Terça, 8 de dezembro de 2015
Siro Darlan*, desembargador do Tribunal de Justiça do Rio de Janeiro e Membro da Associação Juízes para a Democracia.
Um
bebê de um ano e oito meses , Davi Lucas da Silva Pereira ( foto) “é
atropelado por trem na Zona Oeste e morre. Anuncia uma manchete de
jornal.
Mais
uma vida foi ceifada pela negligência do agente público concessionária.

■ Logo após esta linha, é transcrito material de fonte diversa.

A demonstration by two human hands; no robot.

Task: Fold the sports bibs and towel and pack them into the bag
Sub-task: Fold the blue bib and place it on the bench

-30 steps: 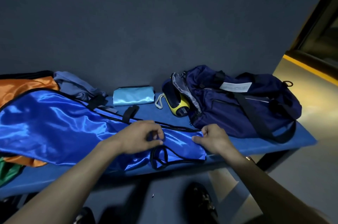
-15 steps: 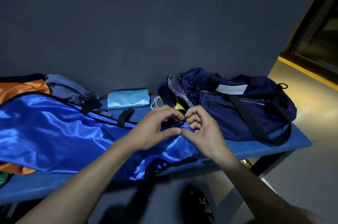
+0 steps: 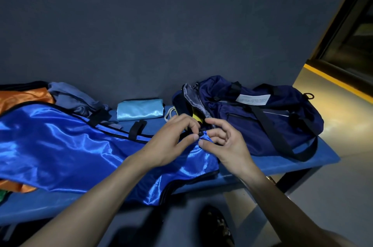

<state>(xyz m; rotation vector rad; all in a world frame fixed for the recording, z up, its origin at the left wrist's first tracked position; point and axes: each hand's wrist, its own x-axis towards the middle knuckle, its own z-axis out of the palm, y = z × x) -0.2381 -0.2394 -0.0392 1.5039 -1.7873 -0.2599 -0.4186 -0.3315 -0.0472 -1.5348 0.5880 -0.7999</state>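
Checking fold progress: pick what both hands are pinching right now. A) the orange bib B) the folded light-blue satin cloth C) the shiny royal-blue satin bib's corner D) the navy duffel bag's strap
C: the left hand and right hand pinch the same corner of the shiny royal-blue satin bib, just in front of the navy duffel bag.

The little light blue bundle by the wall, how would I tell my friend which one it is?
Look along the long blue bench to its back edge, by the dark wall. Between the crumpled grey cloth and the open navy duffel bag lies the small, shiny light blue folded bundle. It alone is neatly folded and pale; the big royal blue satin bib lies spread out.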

Muitos são os casos semelhantes que chegam aos tribunais buscando a
tardia indenização que custa muito mais do que se o agente tivesse sido
diligente.
A
legislação não é nova e desde o advento das primeiras ferrovias o
legislador tem a firmado a responsabilidade objetiva da empresa de
transporte que tem o dever de cercar e fiscalizar o leito por onde o
transporte se movimenta.
A
falta do cuidado com a vida, sobretudo dos mais desvalidos, operários
que residem à beira dos leitos ferroviários que muitas vezes necessita
se deslocar para a escola, para o trabalho ou para qualquer outra
finalidade e não encontra a ferrovia protegida como a lei impõe com
cercas e passarelas. A jurisprudência dos tribunais tem resistido aos
lobbies empresariais após a série de privatizações e concessões desse
serviço e mantido a responsabilidade objetiva prevista expressamente na
lei.
No
entanto já existe alguma oscilação atribuindo culpas concorrentes ou
exclusivas das vítimas, muito embora não haja previsão legal para tais
interpretações. Não se pode tergiversar com o bem maior a ser protegido,
que é a vida e não há justificativa para cancelas e outras
impropriedades utilizadas pelos caminhos de ferro com imprudência capaz
de ceifar tantas vidas deixando órfãos e viúvas á mercê das
interpretações judiciais e dos inúmeros recursos que retardam o
pagamento das indenizações devidas.
Recentemente
num debate entre ilustres magistrados, registreis os seguintes
comentários: “… não se pode esquecer dos casos (que não são poucos) de
gente morta pelos mais diversos motivos (infartos, crime, etc…) que é
jogada na linha do trem”. Tal afirmação é uma afronta aos peritos
oficiais que atestam as causas das mortes, como se todos fossem venais
ou incompetentes. E outra ainda mais característica do preconceito de
alguns quando afirma: “trem não sai dos trilhos; faz barulho e
trepidação quando vem chegando; anda em velocidade reduzida em áreas
urbanas. Assim a vítima só pode ser atropelada se estiver, distraída,
embriagada ou drogada, agir com extrema imprudência ou pretender
suicídio.”
Nenhuma
sensibilidade com crianças, idosos ou deficientes diante da gritante
negligência de quem tem o dever de cercar e fiscalizar que é nitidamente
poupado pelo poder econômico que representa.
E
para coroar essa ladainha de preconceitos: “Acrescento ainda que, em
100% dos casos, os autores são beneficiários de justiça gratuita, mas
somente para o pagamento das custas processuais”. O que é óbvio porque
os caminhos de ferro não atravessam a zona sul e os pobres estão
sujeitos à separação dos trilhos onde não há a proteção exigida pela
lei. Coincidentemente essas mortes causadas pela negligência das
concessionárias ocorrem nas mesmas áreas onde são maiores as mortes
provocadas pelos chamados “autos de resistência” segundo a Justiça
Global e são ferramentas que têm em comum minimizar o valor da vida de
cidadãos que moram na periferia e são, em sua maioria negra e pobre.